The Edinburgh-based company saw losses increase five fold in 2013 as it faced big challenges in the UK and overseas.
Cairn provided $251m against the value of the planned Catcher development 110 miles south east of Aberdeen after cutting its estimates of the size of the find while increasing cost projections.
The company incurred $81m costs for unsuccessful wells in the North Sea.
Cairn also booked $107m charges in respect of its Moroccan exploration programme, in which it has suffered two setbacks recently.
The reverses may raise questions about Cairn's strategy, which combines exploring so-called frontier areas like offshore Morocco with less risky activity in North Sea.
Renowned for making big finds in India in the first decade of the century, Cairn has since spent $1bn off Greenland without making a commercial find.
The company said yesterday it has halted a $300m buy back programme launched in October, which is a third complete, pending resolution of a tax dispute in India.
Authorities there have requested information about the reorganisation of Cairn's former subsidiary in India in 2006, ahead of its flotation on the country's stock market.
"We're confident that we've done the right thing; we've been good corporate citizens in India and good tax-payers," said Cairn's chief executive Simon Thomson, who dismissed a report it has received a $1bn tax demand.
However, the authorities have stopped Cairn from selling the company's remaining holding in its Indian business. This is on Cairn's books at $1bn. Cairn sold a controlling stake in the business to Vedanta for $5.5bn in 2011.
Cairn provided $268m against the value of its holding in 2013.
The update appeared to rattle investors yesterday when shares in Cairn closed down 14%, 28.3p, at 168.2p. That reduced Cairn's stock market worth by around £160m, to £975m.
Shares traded at around 300p in April last year.
But Mr Thomson defended the progress the company has made since he succeeded its founder Sir Bill Gammell as chief executive in summer 2011.

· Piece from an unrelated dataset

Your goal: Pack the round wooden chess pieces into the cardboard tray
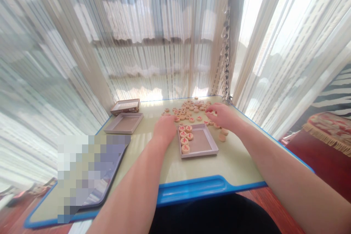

"We set out to rebuild a portfolio, we've done that. We set out to deliver a high impact programme, we've done that, we're working our way through it. We wanted to establish a core (North Sea) development asset base for future production, we've done that and we've also returned additional cash to shareholders."
Cairn expects to drill seven wells in the coming year, including two off Senegal and one off Ireland. It will not decide until next year about drilling any more wells off Greenland.
On Monday Cairn said its latest well off Morocco was dry. The company moved into Morocco through the £414m acquisition of Nautical in 2012.
This also gave Cairn stakes in big North Sea discoveries like Catcher. Cairn increased its exposure to the North sea through the £280m takeover of Agora Oil & Gas soon after.
Asked if Cairn had overpaid for Nautical, Mr Thomson said: "Our view is that the value of the group of assets that we acquired under those transactions has increased."
Cairn expects the Kraken field off Shetland to come onstream by mid 2017. Its share of production is expected to be 12,500 barrels daily.
Mr Thomson said: "Unfortunately you don't write up assets for accounting purposes and the value of Kraken has increased."
He said Cairn could increase its exposure to the UK and Norwegian North Sea.
The company said it will participate in the 28th UK Licencing Round
Mr Thomson said George Osborne should maintain fiscal stability for the North Sea in the 2014 Budget today.
Asked if he had any concerns about Scotland voting for independence in September, Mr Thomson said: "Whether it's part of the UK or independent the key answer for us is continued fiscal stability."
Regarding Greenland, Cairn said it remains encouraged by the opportunity in the Pitu exploration block and is targeting a drilling decision in 2015.
Cairn lost $1.1bn on continuing operations before tax in 2013 and $194m in the preceding year. It had $1.25bn cash at 31 December.
Sir Bill will retire from the board after the meeting on May 15 and will be succeeded by Ian Tyler.